Hydrogen-Type Binding Sites in Carbonaceous Electrodes for Rapid Lithium Insertion
(American Chemical Society, 2023-08) McGlamery, Devin; McDaniel, Charles; Xu, Wei; Stadie, Nicholas P.
Direct pyrolysis of coronene at 800 °C produces low-surface-area, nanocrystalline graphitic carbon containing a uniquely high content of a class of lithium binding sites referred to herein as “hydrogen-type” sites. Correspondingly, this material exhibits a distinct redox couple under electrochemical lithiation that is characterized as intermediate-strength, capacitive lithium binding, centered at ∼0.5 V vs Li/Li+. Lithiation of hydrogen-type sites is reversible and electrochemically distinct from capacitive lithium adsorption and from intercalation-type binding between graphitic layers.

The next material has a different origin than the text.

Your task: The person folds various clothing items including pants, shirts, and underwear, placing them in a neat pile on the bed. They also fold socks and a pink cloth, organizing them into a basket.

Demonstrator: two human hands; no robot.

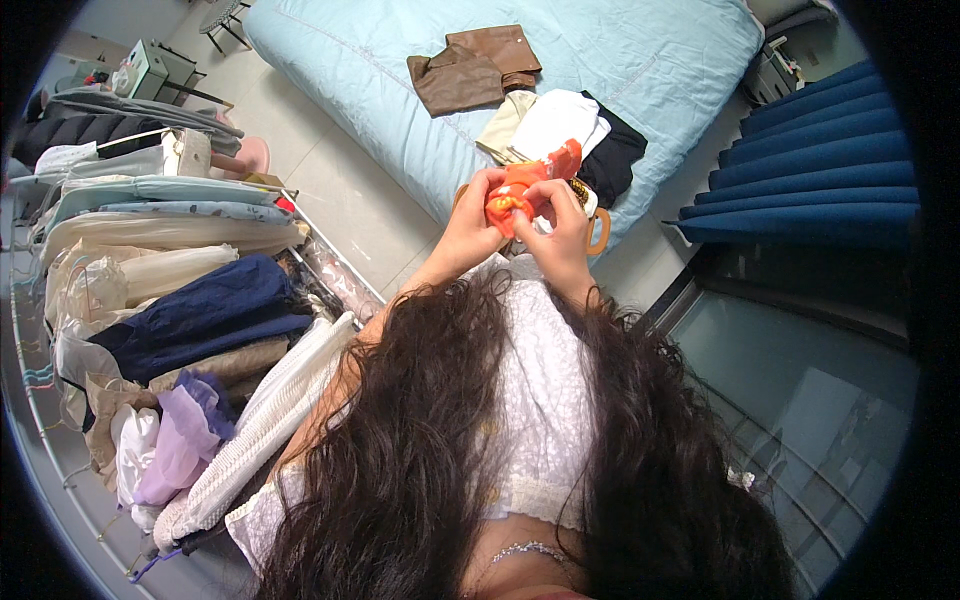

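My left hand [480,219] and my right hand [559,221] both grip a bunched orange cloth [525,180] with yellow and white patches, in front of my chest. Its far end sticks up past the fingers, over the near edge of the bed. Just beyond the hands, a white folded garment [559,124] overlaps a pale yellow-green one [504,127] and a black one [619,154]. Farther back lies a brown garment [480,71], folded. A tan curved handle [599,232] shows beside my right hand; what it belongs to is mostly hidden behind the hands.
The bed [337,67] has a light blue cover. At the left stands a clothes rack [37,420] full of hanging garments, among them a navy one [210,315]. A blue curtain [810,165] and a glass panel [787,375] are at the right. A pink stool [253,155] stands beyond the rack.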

Hydrogen-type site lithiation can be fully retained even up to ultrafast current rates (e.g., 15 A g–1, ∼40 C) where intercalation is severely hampered by ion desolvation kinetics; at the same time, the bulk nature of these sites does not require a large surface area, and only minimal electrolyte decomposition occurs during the first charge/discharge cycle, making coronene-derived carbon an exceptional candidate for high-energy-density battery applications.